This story was written by Ryan Brown, The Duke Chronicle
It had been a long time since George Glover can remember feeling this excited about an election.
In fact, it has been 48 years.
When he cast his ballot for John F. Kennedy in 1960, Glover said he felt like the political paradigm was shifting in Washington. And this year, the candidacy of President-elect Barack Obama gives him the same idea.
"The man just amazes me," he said. "But I don't want to get too enthused. I'm 71 and I've seen a lot of disappointing times."
Glover was among the approximately 136,000 Durham voters who cast their votes around the city today, rounding out a whirlwind presidential race that began nearly two years ago.
But as a drizzle fell on the Triangle for much of Election Day, the polls were noticeably quiet. Forty-two percent of North Carolina's registered voters had already cast their ballots through either absentee or early voting, reducing the number of voters at the polls yesterday.
Overall, Durham County had a 70 percent voter turnout this election, and the state had a 68 percent rate, according to the Durham and North Carolina State Boards of Elections. Durham, a historically liberal county, went overwhelmingly for Obama, with 75 percent voting for the Democratic president-elect.
Around noon, election volunteers outnumbered voters at both George Watts Elementary School and W.I. Patterson Recreation Center, the two voting sites for Duke students registered to vote at a campus address. Kate Dowd, a volunteer stationed outside Patterson, shivered as she clutched a pile of soggy fliers explaining the Democratic party's positions on several ballot issues. But she said that despite the weather and the low turnout at the precinct, she was thrilled to be a part of the election in Durham.
So thrilled, as it happens, that she put her life at home in Connecticut on hold for a few days to volunteer for the Obama campaign in North Carolina in the week leading up to the election. During the day, she canvassed in Durham and each night before she fell asleep on a friend's couch, she made calls to undecided voters in Colorado, another swing state.
"There's a lot of energy here," she said. "A lot more than in a state that will obviously go one way."
That energy was echoed by voters and campaign workers across Durham, several of whom said an excited mood permeated the polls.
"I've seen a lot of first-time voters," said Sia Henry, a Duke University sophomore who volunteered her day to check-in voters at the Patterson polling station. "And they're definitely not just young people."
Last month, Glover said he drove an 85-year-old man to the polls. When they arrived, the man confessed that he had never voted before.
But not every voter felt that this election was particularly important. Dante Lunsford, a Durham resident who cast his ballot at Watts Elementary Tuesday morning, said that no matter which party took the White House Tuesday, he expected "business as usual" in Washington come January.
"I'm not excited, but I vote because I feel obligated," he said.

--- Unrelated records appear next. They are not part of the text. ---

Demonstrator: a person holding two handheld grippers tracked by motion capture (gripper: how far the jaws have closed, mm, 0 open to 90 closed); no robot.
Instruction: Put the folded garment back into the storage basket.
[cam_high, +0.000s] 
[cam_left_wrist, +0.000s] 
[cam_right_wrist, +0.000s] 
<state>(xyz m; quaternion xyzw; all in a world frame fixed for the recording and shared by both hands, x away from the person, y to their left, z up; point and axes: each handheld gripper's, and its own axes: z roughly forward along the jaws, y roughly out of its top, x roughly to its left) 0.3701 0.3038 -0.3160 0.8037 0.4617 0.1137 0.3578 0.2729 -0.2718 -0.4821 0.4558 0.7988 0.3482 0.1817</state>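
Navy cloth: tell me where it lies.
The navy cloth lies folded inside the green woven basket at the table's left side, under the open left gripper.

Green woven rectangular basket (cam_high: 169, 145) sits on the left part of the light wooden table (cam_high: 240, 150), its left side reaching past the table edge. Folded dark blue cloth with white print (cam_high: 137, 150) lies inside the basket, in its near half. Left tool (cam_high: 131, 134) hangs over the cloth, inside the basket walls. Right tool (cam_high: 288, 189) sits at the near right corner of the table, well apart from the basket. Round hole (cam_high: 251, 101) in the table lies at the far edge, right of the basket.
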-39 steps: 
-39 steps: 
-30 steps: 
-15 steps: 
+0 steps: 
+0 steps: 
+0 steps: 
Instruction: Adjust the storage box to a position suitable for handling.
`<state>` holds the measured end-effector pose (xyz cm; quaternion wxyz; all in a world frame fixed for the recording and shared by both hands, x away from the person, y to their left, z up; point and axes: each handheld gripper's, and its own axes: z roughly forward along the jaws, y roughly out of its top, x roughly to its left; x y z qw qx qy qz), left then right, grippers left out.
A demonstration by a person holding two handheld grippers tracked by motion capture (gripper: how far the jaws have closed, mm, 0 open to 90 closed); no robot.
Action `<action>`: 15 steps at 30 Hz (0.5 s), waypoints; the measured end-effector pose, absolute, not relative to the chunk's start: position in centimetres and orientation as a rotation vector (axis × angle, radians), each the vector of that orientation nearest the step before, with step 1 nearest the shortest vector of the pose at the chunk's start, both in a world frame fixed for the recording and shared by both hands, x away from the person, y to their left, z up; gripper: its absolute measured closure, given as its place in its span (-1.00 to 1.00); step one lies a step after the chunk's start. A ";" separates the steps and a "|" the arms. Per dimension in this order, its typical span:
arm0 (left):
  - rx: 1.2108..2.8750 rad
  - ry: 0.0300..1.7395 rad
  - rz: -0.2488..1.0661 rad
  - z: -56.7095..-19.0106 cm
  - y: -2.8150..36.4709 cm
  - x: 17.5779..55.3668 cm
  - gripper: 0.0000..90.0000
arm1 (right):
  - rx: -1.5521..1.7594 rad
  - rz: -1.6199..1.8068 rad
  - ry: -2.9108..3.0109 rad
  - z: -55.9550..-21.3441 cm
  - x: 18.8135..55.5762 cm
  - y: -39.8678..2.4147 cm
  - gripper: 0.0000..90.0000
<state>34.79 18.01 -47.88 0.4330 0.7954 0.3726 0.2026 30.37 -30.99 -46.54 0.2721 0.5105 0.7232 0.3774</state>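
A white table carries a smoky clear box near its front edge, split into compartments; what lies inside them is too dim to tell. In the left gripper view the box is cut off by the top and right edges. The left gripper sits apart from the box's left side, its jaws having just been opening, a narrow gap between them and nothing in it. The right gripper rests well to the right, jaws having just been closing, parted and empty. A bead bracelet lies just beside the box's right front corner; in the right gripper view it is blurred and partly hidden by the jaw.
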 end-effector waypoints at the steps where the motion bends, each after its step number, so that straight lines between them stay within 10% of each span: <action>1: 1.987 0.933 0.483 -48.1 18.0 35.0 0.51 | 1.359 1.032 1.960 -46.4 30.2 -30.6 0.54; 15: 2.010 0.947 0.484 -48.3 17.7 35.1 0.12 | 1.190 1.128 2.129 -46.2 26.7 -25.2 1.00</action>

Obama's race looms large in the minds of many other Durham voters. But Durham resident Ava Alston-Brownlee said Obama is more than an African-American candidate.
"He's really diverse himself," she said. "He's not just black. I mean, he was in the womb of a white woman."
Although early voting on campus meant many Duke students had already voted before Election Day, several also braved the rain to cast their ballots Tuesday. Inside the Watts gym, clusters of voters in Duke sweatshirts appeared throughout the day, eliciting cheers of "first-time voter!" from electon volunteers.
Freshman Bridget Nolan said she decided to vote in North Carolina instead of her home state of New Jersey after receiving a helpful piece of advice.
"A man in the Marketplace said North Carolina was a swing state and my vote was more important here," she said as she arrived at the Watts Elementary polling site about an hour before the polls closed.
Another freshman, Jesse Heldrich, said her reasoning for skipping out on early voting or an absentee ballot from her home in Atlanta was simple.
"I wanted to be a part of it all and vote on Election Day," she said.